ACTIVITY - Copy out the entire listing word for word.

PROVIDED DATA -
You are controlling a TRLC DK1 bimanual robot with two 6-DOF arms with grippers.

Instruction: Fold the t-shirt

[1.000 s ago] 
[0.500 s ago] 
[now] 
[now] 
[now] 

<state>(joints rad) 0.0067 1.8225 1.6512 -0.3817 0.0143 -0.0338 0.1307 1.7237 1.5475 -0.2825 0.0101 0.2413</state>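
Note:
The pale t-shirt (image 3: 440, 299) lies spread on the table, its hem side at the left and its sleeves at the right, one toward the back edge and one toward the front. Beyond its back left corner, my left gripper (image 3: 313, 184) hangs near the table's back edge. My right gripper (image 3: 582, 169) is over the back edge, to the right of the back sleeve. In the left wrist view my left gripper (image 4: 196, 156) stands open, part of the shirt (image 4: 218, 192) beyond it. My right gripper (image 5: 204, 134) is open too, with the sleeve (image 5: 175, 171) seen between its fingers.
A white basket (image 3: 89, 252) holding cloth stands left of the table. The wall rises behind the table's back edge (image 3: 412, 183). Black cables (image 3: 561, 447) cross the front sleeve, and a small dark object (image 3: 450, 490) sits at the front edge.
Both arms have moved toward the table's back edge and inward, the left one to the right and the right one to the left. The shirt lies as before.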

ANSWER BELOW -
You are controlling a TRLC DK1 bimanual robot with two 6-DOF arms with grippers.

Instruction: Fold the t-shirt

[1.000 s ago] 
[0.500 s ago] 
[now] 
[now] 
[now] 

<state>(joints rad) 0.0067 1.8225 1.6512 -0.3817 0.0143 -0.0338 0.1307 1.7237 1.5475 -0.2825 0.0101 0.2413</state>
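Note:
The pale t-shirt (image 3: 440, 299) lies spread on the table, its hem side at the left and its sleeves at the right, one toward the back edge and one toward the front. Beyond its back left corner, my left gripper (image 3: 313, 184) hangs near the table's back edge. My right gripper (image 3: 582, 169) is over the back edge, to the right of the back sleeve. In the left wrist view my left gripper (image 4: 196, 156) stands open, part of the shirt (image 4: 218, 192) beyond it. My right gripper (image 5: 204, 134) is open too, with the sleeve (image 5: 175, 171) seen between its fingers.
A white basket (image 3: 89, 252) holding cloth stands left of the table. The wall rises behind the table's back edge (image 3: 412, 183). Black cables (image 3: 561, 447) cross the front sleeve, and a small dark object (image 3: 450, 490) sits at the front edge.
Both arms have moved toward the table's back edge and inward, the left one to the right and the right one to the left. The shirt lies as before.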

There is nothing more to this answer.